The long jumper is still struggling to adjust her run, which she had shortened from 20 to 16 steps in the meantime – also due to an injury. It took her almost half a year. “I didn’t imagine it would be so hard. A lot of self-doubts arise: Can I still do that? Am i good enough Can I keep up? ”She explains openly. She has come into a position in which she feels like the hunted – instead of the hunter. Seven meters? “I have no doubt that I can achieve that.”

Malaika Mihambo trains in Miyazaki

From this week on, the athlete will get the very last polish before the summer games from national coach Uli Knapp in the training camp of the German Athletics Association in Miyazaki, Japan.
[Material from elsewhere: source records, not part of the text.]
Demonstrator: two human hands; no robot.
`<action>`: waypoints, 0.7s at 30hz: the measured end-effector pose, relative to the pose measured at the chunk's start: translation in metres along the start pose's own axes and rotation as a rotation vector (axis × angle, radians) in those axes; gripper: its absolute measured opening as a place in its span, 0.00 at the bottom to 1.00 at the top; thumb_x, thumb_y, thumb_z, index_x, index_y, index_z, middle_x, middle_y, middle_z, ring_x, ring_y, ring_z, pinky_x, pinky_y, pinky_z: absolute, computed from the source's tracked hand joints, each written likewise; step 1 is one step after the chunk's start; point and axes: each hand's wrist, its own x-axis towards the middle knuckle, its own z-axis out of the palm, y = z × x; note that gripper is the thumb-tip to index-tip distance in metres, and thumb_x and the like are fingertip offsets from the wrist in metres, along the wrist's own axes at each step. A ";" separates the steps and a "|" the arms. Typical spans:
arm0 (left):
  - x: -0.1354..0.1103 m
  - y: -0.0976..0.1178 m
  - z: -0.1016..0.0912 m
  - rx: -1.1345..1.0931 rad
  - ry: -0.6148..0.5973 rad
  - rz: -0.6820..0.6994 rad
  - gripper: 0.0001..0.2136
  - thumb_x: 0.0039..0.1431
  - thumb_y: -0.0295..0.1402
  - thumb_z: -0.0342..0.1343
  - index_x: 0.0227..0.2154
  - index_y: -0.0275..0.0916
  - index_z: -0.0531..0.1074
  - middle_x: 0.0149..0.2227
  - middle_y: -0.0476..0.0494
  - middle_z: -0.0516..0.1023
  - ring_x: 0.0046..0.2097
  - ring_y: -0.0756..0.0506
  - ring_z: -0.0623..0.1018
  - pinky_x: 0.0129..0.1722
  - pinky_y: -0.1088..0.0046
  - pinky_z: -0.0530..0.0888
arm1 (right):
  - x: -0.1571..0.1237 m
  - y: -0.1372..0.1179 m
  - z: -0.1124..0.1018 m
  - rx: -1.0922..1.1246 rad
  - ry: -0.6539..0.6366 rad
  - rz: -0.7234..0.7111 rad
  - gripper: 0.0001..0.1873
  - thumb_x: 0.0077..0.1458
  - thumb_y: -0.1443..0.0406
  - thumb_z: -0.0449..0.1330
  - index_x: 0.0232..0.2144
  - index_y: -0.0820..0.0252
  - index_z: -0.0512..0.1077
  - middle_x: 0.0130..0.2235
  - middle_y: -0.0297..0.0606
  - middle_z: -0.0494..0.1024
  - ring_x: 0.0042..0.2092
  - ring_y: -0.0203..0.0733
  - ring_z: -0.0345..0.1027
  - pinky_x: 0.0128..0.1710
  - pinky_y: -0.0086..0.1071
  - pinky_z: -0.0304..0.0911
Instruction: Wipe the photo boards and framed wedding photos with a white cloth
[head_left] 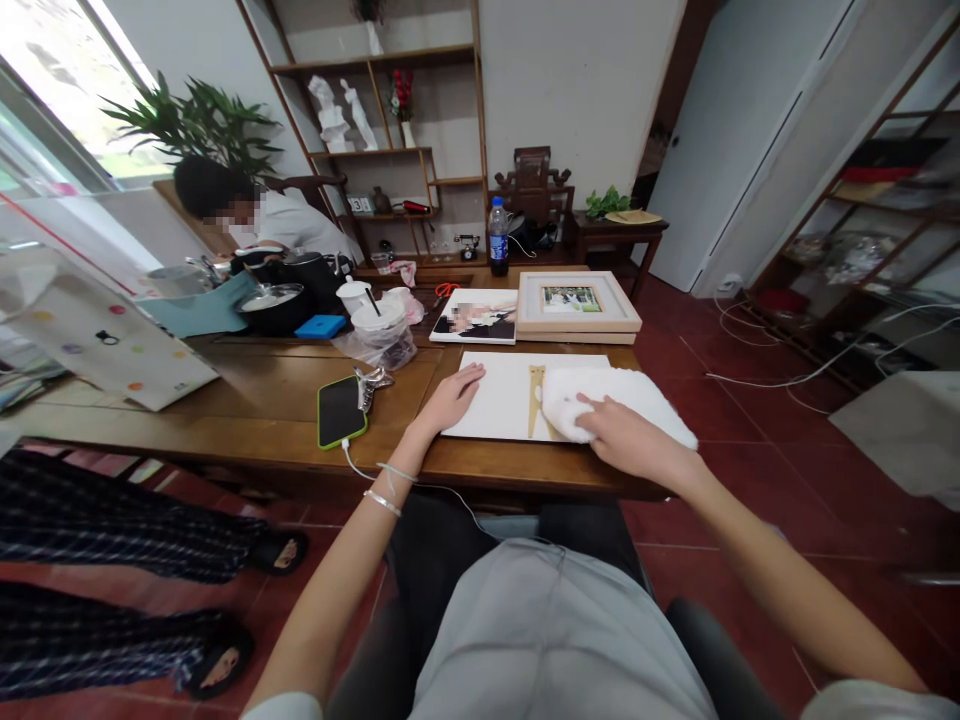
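Observation:
A white flat board (491, 400) lies on the wooden table in front of me. My left hand (455, 397) rests flat on the board's left edge, fingers stretched out, holding nothing. My right hand (626, 437) grips a fluffy white cloth (637, 395), with the index finger extended over it. The cloth covers the board's right part and hangs past its right edge. A narrow tan strip (535, 400) shows on the board just left of the cloth; whether it is loose or part of the surface I cannot tell.
Beyond the board lie a framed picture (577, 305) and a photo panel (474, 316). Red scissors (447, 290), a bottle (498, 238), a charging phone (343, 412) and a lidded cup (377, 320) stand around. One person (300, 225) sits far left; another's legs (127, 515) are nearby.

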 end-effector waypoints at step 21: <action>0.000 -0.001 -0.001 0.009 -0.002 -0.004 0.19 0.62 0.37 0.44 0.51 0.35 0.69 0.57 0.40 0.68 0.61 0.44 0.64 0.62 0.63 0.58 | 0.099 0.043 0.029 0.238 0.216 0.114 0.17 0.52 0.69 0.46 0.40 0.62 0.71 0.49 0.47 0.73 0.55 0.56 0.60 0.55 0.49 0.48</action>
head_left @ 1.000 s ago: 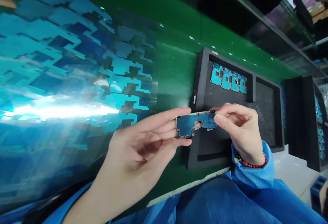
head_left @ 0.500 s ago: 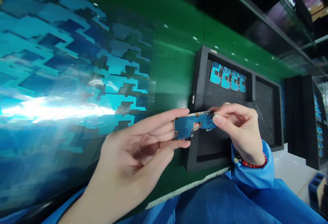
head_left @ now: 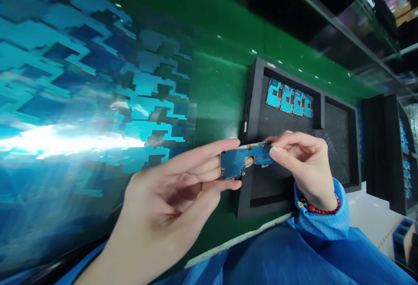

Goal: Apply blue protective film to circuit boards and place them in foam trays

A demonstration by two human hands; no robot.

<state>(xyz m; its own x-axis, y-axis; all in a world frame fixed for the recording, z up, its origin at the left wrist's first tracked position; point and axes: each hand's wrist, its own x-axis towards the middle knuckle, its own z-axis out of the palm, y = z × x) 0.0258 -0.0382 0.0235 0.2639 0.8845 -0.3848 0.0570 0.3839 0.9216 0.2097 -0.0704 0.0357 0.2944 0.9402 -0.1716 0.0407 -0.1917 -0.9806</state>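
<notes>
Between my two hands, above the near side of a black foam tray (head_left: 243, 189), is a circuit board (head_left: 232, 163) covered with blue film and notched in its lower edge. My left hand (head_left: 183, 189) grips its left end, thumb at the lower edge and fingers at the upper edge and behind. My right hand (head_left: 300, 154) pinches the right end between thumb and fingertips. Several similar blue-covered boards (head_left: 287, 98) lie in a row at the tray's far side.
On the left, a clear sheet bearing rows of blue film cutouts (head_left: 143, 85) lies on the green mat (head_left: 218, 85), with strong glare across it. Another black tray (head_left: 385, 145) with blue boards stands at the far right. A dark shelf edge (head_left: 326, 15) runs along the back.
The view has shifted very slightly. Both hands keep the same hold on the circuit board, and the boards in the tray lie as before.
</notes>
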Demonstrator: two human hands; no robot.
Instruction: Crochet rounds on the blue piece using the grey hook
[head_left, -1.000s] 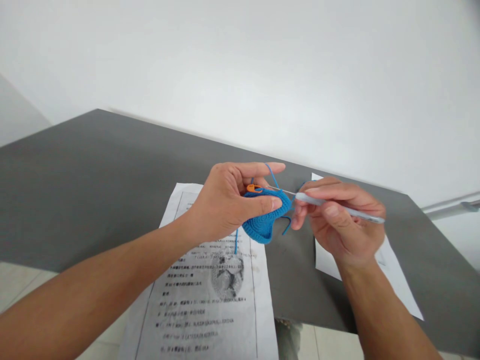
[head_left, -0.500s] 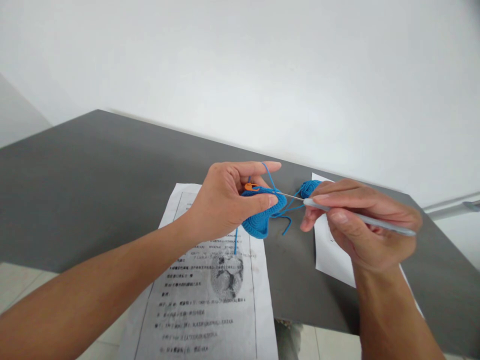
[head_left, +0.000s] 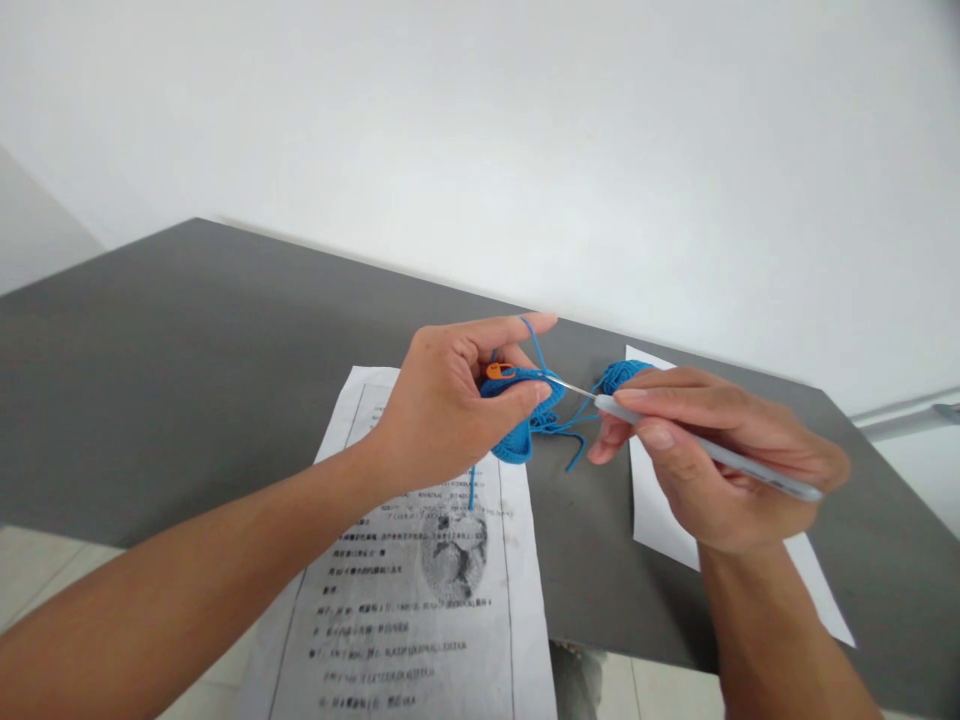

The long jump qualification in Tokyo is on August 1st, the medal awarding on August 3rd. “It would be great to end this tough time with something nice,” says Mihambo.

The native of Heidelberg sees the value of an Olympic medal in Tokyo “rather increased because the conditions are much more difficult than in a normal year”. In 2016 in Rio de Janeiro, Mihambo sailed just past bronze in fourth with 6.94 meters. Only one German athlete has ever jumped further than her triumph in Qatar – Heike Drechsler in 1988 with 7.48 meters.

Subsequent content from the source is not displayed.